__Activity__: Filter the records below for the word "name". Keep each line that has it.

__Records supplied__:
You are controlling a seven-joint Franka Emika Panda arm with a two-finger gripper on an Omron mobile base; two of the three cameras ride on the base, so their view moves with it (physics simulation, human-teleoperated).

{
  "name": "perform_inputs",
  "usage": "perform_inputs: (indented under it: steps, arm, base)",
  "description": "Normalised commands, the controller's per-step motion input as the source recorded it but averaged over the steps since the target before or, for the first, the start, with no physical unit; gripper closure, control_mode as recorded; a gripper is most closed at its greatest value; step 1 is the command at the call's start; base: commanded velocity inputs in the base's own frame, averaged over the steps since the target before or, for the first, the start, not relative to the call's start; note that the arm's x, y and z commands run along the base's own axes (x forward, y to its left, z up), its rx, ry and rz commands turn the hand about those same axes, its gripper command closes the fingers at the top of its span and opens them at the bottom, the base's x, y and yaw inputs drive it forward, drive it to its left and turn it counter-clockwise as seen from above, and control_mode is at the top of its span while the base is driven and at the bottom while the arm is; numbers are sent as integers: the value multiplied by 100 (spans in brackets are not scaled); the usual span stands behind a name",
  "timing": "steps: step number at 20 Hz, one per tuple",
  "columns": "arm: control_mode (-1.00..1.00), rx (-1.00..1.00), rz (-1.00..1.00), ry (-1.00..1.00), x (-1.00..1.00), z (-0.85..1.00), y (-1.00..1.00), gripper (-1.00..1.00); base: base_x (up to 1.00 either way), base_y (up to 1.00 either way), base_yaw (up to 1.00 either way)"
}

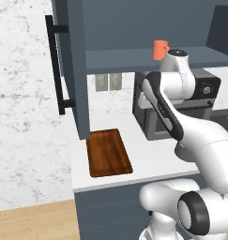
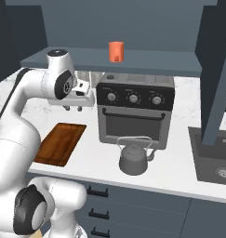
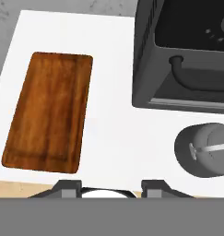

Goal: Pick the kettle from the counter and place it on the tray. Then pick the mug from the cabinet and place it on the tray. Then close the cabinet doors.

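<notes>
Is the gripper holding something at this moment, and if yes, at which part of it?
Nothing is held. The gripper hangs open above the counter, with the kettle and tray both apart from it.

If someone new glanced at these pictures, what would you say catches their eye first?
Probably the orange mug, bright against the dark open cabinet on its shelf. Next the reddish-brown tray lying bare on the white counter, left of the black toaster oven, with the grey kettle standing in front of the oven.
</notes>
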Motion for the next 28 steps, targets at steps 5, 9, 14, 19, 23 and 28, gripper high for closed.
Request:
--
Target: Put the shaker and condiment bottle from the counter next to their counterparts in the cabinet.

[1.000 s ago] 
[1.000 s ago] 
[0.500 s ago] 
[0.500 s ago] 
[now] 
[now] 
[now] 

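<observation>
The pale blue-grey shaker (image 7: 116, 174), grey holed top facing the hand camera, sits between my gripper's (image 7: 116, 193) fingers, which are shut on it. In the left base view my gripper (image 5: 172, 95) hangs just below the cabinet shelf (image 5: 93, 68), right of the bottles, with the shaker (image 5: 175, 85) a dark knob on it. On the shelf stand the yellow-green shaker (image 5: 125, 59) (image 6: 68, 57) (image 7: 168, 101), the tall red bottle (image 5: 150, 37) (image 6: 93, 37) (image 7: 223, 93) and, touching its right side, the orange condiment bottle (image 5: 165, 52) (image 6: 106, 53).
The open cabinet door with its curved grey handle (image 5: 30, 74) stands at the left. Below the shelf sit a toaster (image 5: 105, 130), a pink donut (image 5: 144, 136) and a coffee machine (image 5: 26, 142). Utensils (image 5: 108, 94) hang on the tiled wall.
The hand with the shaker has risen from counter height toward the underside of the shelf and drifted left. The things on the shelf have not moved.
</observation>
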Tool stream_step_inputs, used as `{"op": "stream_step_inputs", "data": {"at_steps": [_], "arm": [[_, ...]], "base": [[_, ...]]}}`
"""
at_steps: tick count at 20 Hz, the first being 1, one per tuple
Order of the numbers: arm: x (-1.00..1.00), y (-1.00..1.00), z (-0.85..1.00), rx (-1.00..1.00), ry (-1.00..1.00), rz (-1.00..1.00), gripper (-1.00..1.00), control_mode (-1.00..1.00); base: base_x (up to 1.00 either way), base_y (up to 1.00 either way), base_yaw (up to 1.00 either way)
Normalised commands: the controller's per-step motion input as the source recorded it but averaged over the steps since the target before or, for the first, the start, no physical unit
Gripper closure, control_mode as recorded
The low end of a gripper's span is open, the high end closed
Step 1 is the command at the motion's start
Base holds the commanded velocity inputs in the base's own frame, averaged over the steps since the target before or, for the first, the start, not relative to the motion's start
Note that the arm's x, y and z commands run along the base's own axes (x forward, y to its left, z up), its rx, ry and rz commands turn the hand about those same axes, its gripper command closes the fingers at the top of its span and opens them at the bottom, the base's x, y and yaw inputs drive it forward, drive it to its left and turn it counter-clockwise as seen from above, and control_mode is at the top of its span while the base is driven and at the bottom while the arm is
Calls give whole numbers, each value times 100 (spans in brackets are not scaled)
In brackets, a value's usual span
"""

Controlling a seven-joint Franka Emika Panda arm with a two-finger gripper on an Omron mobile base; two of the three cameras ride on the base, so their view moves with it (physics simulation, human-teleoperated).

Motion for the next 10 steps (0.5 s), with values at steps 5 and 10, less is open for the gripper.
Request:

__Answer space__:
  "name": "perform_inputs",
  "description": "Normalised commands, the controller's per-step motion input as the source recorded it but averaged over the steps since the target before or, for the first, the start, with no physical unit; gripper closure, control_mode as recorded; a gripper is most closed at its greatest value; step 1 is the command at the call's start; base: commanded velocity inputs in the base's own frame, averaged over the steps since the target before or, for the first, the start, not relative to the call's start; note that the arm's x, y and z commands run along the base's own axes (x forward, y to its left, z up), its rx, ry and rz commands turn the hand about those same axes, its gripper command closes the fingers at the top of its span and opens them at the bottom, the base's x, y and yaw inputs drive it forward, drive it to its left and turn it counter-clockwise as seen from above, and control_mode is at the top of its span while the base is driven and at the bottom while the arm is; numbers are sent as integers: the value multiplied by 100 (spans in brackets are not scaled); the usual span stands behind a name",

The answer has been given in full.